Repatriating histories: a call for global policies on the return of human remains
Jeremiah J Garsha |
There are skeletons in the closet. Real ones. The remains of Indigenous peoples from around the world were collected by colonial agents and brought back to the metropoles to be studied, classified, and displayed. This process lasted for centuries, scattering human remains across the globe. The dispersion multiplied as remains were often literally taken in parts, as was done with the collecting of skulls. Body parts, either dug from gravesites or taken following acts of violence, were gathered by academics on fieldwork. Simultaneously soldiers and settlers took human remains as souvenirs during waves of state-sanctioned frontier violence. In order to justify colonial expansion, racial science was developed, which in turn sought body parts as ‘specimens’ from colonial spaces. In short, the mass proliferation of unlawful collections of human remains and their global spread stemmed directly and indirectly from colonial history.

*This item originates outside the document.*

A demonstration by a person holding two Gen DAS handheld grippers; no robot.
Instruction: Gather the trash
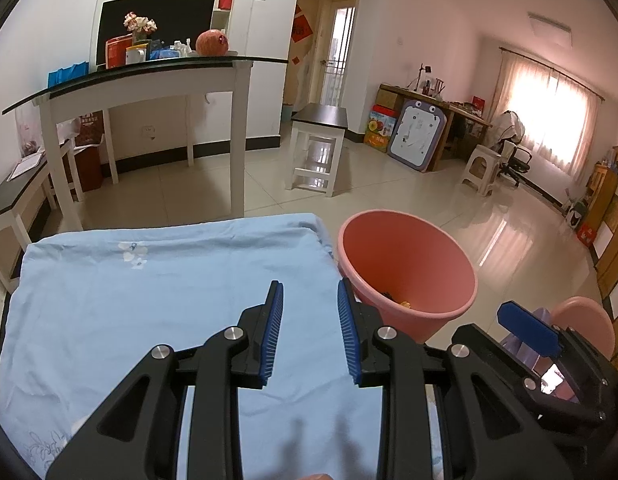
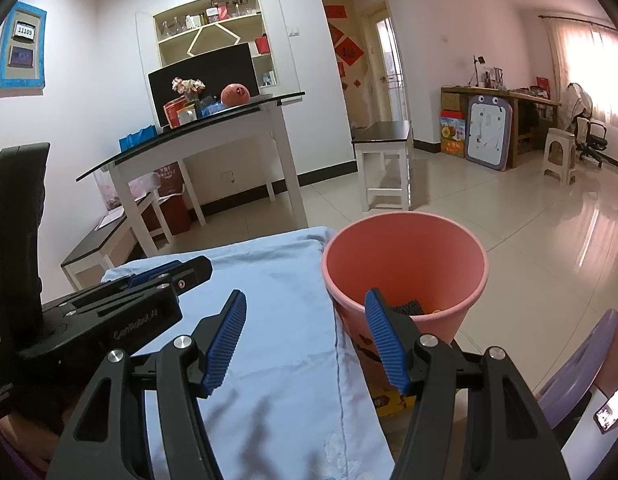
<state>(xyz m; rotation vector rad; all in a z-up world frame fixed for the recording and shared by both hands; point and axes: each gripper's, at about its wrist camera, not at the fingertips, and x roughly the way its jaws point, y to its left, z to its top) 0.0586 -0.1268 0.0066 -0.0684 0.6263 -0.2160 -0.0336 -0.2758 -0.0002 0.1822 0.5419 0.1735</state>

Human remains were catalogued and tested under dubious scientific methods, then largely forgotten in universities, research faculties, museums, in the homes of private collectors, and even in pubs. In recent years, however, the growing movement to repatriate these remains has placed holding institutions under increased pressure. Yet current guiding policies are systematically flawed. Returning these remains involves navigating a quagmire of issues, each specific to the country where these bones are currently housed. Current repatriation policies place the onus directly on the victims but leave Indigenous people out of policy-making processes.
It is the descendants, whose ancestors’ bones lie inside the collection closets or in display cases, who must navigate foreign legal channels and create localised public pressure from the outside. There is no global and universal policy that acknowledges a problematic colonial history. Current policies vary widely from country to country.

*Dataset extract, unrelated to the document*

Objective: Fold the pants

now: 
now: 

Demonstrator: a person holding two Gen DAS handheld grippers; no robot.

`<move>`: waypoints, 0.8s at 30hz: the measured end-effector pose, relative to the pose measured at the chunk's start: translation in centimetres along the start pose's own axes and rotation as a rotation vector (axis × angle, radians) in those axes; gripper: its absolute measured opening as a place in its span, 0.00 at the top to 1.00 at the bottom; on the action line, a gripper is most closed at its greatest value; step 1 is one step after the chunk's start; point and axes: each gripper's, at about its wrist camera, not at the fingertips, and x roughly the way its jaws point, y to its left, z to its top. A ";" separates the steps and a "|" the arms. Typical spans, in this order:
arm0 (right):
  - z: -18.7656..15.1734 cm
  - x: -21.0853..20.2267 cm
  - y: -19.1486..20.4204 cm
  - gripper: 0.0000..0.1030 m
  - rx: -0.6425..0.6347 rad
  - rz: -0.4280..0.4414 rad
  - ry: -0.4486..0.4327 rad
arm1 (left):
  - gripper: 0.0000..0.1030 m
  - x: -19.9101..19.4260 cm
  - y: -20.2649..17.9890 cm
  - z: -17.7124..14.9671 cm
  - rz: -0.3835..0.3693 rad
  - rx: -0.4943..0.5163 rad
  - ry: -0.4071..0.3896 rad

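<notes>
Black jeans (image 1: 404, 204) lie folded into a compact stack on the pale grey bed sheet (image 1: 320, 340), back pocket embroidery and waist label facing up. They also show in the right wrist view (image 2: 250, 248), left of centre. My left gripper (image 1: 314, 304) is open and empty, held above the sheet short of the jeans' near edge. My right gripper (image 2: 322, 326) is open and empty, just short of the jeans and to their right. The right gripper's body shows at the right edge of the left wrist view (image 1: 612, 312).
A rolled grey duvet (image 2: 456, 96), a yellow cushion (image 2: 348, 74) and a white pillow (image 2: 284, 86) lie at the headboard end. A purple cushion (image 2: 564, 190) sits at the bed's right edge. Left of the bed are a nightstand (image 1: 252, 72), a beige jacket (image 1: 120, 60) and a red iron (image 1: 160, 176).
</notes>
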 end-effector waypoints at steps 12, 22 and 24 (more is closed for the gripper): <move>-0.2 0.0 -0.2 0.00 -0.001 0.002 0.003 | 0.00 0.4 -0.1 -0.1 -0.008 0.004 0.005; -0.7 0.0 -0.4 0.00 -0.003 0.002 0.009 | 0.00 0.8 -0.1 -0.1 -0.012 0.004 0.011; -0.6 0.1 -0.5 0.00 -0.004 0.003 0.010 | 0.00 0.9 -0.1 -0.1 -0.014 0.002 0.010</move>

In the United States, American Indian and Native Hawai’ian groups can use the 1990 Native American Graves Protection and Repatriation Act (NAGPRA), but only in cases where ‘cultural affiliation’ can be proven to establish a relationship, traced through historical records. But violent experiences of colonialism frequently severed the connections between bands, groups, nations, and tribes. Genealogies have been lost and connections questioned.

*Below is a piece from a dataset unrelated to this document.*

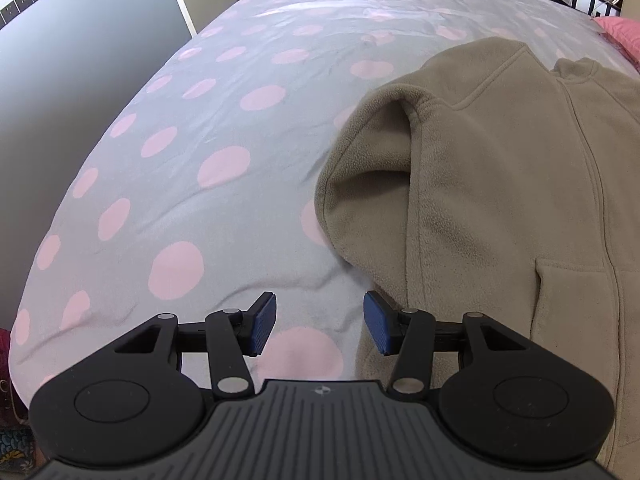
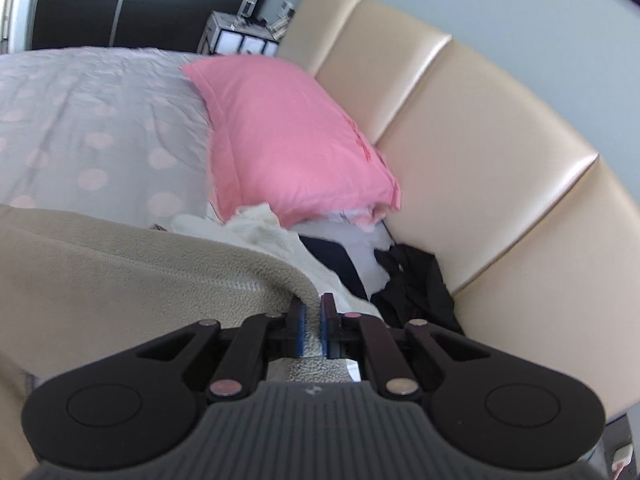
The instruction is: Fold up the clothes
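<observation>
Bed: a wide duvet cover (image 1: 224,128), pale grey with round pink dots, softly creased, fills most of both views.
Headboard: cream padded panels (image 2: 460,152) with a glossy leather look and stitched seams, against a pale wall.
Fleece jacket: beige, nubbly pile, spread on the cover (image 1: 500,184); front zip, pocket and collar show, and one sleeve is doubled over with a rounded fold.
Pillow: pink, plump, smooth cotton (image 2: 292,136), leaning by the headboard.
Clothes pile: white, navy and black garments (image 2: 360,264), crumpled below the pillow.
Left gripper: (image 1: 320,326) blue ribbed pads apart, nothing between them, beside the jacket's edge.
Right gripper: (image 2: 314,330) clamped on a lifted edge of the fleece jacket.
</observation>
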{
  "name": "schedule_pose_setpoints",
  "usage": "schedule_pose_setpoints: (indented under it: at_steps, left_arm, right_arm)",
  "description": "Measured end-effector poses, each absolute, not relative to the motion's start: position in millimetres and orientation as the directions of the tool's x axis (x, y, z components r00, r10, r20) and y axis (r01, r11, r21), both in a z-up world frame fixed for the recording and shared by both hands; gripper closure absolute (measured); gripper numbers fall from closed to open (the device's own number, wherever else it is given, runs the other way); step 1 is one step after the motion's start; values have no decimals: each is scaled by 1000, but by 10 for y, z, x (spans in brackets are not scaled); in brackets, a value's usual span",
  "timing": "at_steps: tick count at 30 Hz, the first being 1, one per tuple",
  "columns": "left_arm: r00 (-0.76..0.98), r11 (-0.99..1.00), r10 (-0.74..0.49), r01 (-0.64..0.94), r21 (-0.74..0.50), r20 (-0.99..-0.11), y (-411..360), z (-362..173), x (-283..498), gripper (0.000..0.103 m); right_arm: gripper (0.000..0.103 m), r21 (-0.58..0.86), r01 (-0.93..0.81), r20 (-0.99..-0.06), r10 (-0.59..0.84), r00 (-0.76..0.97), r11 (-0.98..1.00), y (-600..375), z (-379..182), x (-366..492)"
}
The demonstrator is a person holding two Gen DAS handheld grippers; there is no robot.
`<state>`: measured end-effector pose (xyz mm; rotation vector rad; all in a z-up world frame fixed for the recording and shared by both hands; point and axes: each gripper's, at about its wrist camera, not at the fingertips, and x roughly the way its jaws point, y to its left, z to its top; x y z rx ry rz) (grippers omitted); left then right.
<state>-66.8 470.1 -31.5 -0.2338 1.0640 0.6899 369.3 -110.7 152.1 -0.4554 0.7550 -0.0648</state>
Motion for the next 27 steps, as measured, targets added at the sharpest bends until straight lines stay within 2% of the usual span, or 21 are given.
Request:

In the UK, Indigenous groups can use the 2004 Human Tissue Act or the 2006 Human Tissue (Scotland) Act to task museums and academic institutions to return human remains. These acts stop recent acquisition in the wake of the Alder Hey scandal. But historical Indigenous repatriation issues are unresolved. Once again, requests must come from a formal and ‘legitimate’ government agency. This would exclude, for instance, leaders of First Nations in Canada, as the crown recognises the Canadian government as the state, not the sovereign Indigenous nations. Thus Indigenous communities in settler dominions have to broker exchanges between governments as third parties.
The depositories of human remains in British Universities have undergone a recent self-evaluation, drawing on the 2005 Guidance for the Care of Human Remains in Museums published by the Department of Culture, Media and Sport (DCMS). In 2006 the University of Oxford issued a report citing that its collections should remain intact in order to benefit future generations worldwide. While it conceded that repatriation claims could be made on a case-by-case basis, as usual these claims have to be grounded with provable genealogical linkages and through national governments. The British Museum and University of Cambridge came to similar conclusions. Body parts less than 100 years old can only be returned where direct genealogical descendents are verified. In cases where the collected remains of living people are 300 or more years old, repatriation is unlikely to ever occur as the historical continuity between Indigenous groups ‘can no longer be proven’.
These arbitrary time limits and failure to acknowledge contexts of violence are no longer acceptable. The time for robust universal policies has arrived. The solution to the repatriation dilemma lies in creating policies under international law (as human remains so often crossed multiple geographic borders) guided by history and inclusive of Indigenous perspectives and identity. A new global policy should include recognition of oral traditions and connected modes of kinship, and should incorporate the ability of Indigenous groups to advocate repatriation claims on their own behalf without involving national governments. In instances where direct genealogies have disappeared, local aboriginal groups should be able to speak on behalf of these remains.
Critically, the policy framework already exists. Article 2 of the 1948 Universal Declaration of Human Rights has established rights and freedoms irrespective of a group’s international status and autonomy. The 2007 United Nations Declaration on the Rights of Indigenous Peoples (UNDRIP) established a customary norm under article 12, section 1, where repatriation of human remains should be conducted through fair and open policies developed in partnership with Indigenous people. In an era of populism, codifying UNDRIP as a binding contract that supersedes and thus circumvents the continuation of colonial policies seems politically impossible. Instead, universities, museums, and local government charters need to replicate the language of UNDRIP’s article 12 into their own individual repatriation polices. These guidelines should also allow for independent research agencies to create publicly available databases that inventory the human remains in collections, their national origins, and the method by which these remains were acquired. The time has come to give Indigenous agents the keys to open the closets and bring their people home.Please note: Views expressed are those of the author.